Meeting Summary: CS 315-01 Lecture/Lab — Fall 2025¶

Quick Recap¶

The session covered debugging strategies for Project 4 and Lab 6, with demonstrations of custom test programs, GDB, and code instrumentation.
Greg explained cache memory fundamentals, focusing on direct-mapped caching, address mapping, and the roles of tags and validity bits.
The discussion compared direct-mapped, fully associative, and set-associative caches.
Implementation guidance for Project 4 included extending block size and adding LRU for set-associative caches.
Demonstrations showed how increasing block size can improve cache performance due to spatial locality.

Students: Understand the provided direct-mapped cache (block size = 1) in the starter code.
Students: Extend the direct-mapped cache to support a 4-word block size for Project 4.
Students: Implement a set-associative cache with an LRU replacement policy for misses.
Students: Review the cache memory guide to reinforce lecture concepts.
Students: Test cache implementations with different configurations to evaluate performance.
Greg: Fix formatting issues in the online cache guide.

Greg emphasized incremental development and careful inspection of code.
Recommended approaches:
Create targeted custom test programs.
Use GDB for step-by-step debugging (set breakpoints, inspect registers, trace instruction execution).
Instrument code with print statements to observe control flow and state.
Students are encouraged to become comfortable with these tools to debug effectively.

The cache serves as fast static RAM between the CPU and main memory.
Key concepts:
Cache hits and misses; performance measured via hit/miss rates.
Cache types: direct-mapped (focus of Project 4), fully associative, and set-associative.
Direct-mapped cache components:
Tag, data, and a valid bit.
Tags uniquely identify the memory block; valid bits indicate if a slot contains usable data.

Addresses are 64-bit, but the cache stores 32-bit words; addresses are word-aligned (multiples of 4 bytes).
Word index = byte address / 4.
In a direct-mapped cache, each word maps to exactly one slot:
Slot index = word index mod number_of_slots (e.g., with 4 slots, index ∈ {0,1,2,3}).
Bit-level view:
Shift the byte address right by 2 to get the word address.
Use low bits of the word address for the slot index (mask depends on number_of_slots).
Remaining higher bits form the tag.
Checking a slot:
If valid and tags match: hit.
Otherwise: miss; load data from memory and update tag and valid bit.
As the number of slots increases, the tag shrinks accordingly because more index bits are used.

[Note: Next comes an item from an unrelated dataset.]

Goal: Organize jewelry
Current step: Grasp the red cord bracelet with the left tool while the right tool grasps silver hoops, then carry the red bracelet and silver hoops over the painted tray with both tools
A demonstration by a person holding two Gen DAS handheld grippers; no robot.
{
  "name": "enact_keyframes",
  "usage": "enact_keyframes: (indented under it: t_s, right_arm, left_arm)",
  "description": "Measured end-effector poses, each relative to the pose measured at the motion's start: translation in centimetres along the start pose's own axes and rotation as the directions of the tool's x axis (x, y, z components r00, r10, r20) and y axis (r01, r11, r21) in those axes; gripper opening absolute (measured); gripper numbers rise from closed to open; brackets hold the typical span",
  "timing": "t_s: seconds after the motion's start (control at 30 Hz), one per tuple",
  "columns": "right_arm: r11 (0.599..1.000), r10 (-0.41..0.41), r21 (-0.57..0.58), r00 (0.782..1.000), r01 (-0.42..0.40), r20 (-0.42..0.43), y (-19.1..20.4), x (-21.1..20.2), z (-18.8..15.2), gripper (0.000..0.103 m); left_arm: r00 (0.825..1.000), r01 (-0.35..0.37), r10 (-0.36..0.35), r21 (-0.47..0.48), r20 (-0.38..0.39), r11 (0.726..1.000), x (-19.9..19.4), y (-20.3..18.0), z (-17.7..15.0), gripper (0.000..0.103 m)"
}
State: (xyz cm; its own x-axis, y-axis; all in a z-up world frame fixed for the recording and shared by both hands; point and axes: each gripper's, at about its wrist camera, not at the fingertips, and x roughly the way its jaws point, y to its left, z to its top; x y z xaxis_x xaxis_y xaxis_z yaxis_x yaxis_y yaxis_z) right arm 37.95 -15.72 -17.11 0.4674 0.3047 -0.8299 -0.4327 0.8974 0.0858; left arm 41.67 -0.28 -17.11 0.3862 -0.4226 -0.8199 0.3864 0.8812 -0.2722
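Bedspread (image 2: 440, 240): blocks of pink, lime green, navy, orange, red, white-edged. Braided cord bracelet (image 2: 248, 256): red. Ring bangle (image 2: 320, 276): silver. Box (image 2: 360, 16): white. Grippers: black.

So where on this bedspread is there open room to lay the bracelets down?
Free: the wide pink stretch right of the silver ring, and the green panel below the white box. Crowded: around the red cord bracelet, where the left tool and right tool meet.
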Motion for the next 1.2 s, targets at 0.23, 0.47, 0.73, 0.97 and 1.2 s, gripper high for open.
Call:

The slot index can be computed by:
Modulus on the word index: slot = word_index % number_of_slots.
Bit masking when number_of_slots is a power of two (e.g., slot = word_index & (number_of_slots - 1)).
Extracting indices from a byte address:
Right-shift by 2 to get the word address, then apply the mask.

Programs often access adjacent memory locations (spatial locality).
Caches exploit this by transferring multi-word blocks to reduce average latency.
Although the first access (miss) incurs a startup cost, fetching a block amortizes the cost across subsequent nearby accesses.

With block size > 1 word, the address decomposes into:
Tag | Index | Word offset (to select a word within a block).
Project 4 extends the direct-mapped cache to a 4-word block size:
Requires adding a word offset and storing multiple words per slot.
The cache must support both direct-mapped and set-associative modes, configured via an enum in RVEMU.h.

Direct-mapped: simple, fast, but less flexible (one slot per index).
Fully associative: any block can go anywhere; best flexibility but high complexity—rare for general instruction/data caches.
Set-associative: compromise approach; the index selects a set, and the block can occupy any “way” within that set.
The provided simulator focuses on instruction memory references (no data cache simulation).

Address breakdown:
Tag | Set index | Word offset (for block size > 1).
Lookup steps:
Compute set index and tag from the address.
Search all ways in the set for a valid entry with a matching tag.
On hit: return data; update recency metadata.
On miss: choose a replacement way—prefer an invalid (unused) way; otherwise, evict the Least Recently Used.
LRU policy:
Track recency using a timestamp or a “reference counter” proxy updated on each memory reference.
Handling fills:
Load the entire block from memory, set tag/valid, initialize per-word data, and update LRU metadata.

Students should connect the provided pseudocode and data structures to the starter code to understand slot organization and tagging.
Observed effect of block size:
Increasing block size from 1 to 4 improved hit ratio from about 62% to 85%, demonstrating spatial locality benefits.
Students are encouraged to experiment with configurations, consult the guide, and ask questions during office hours.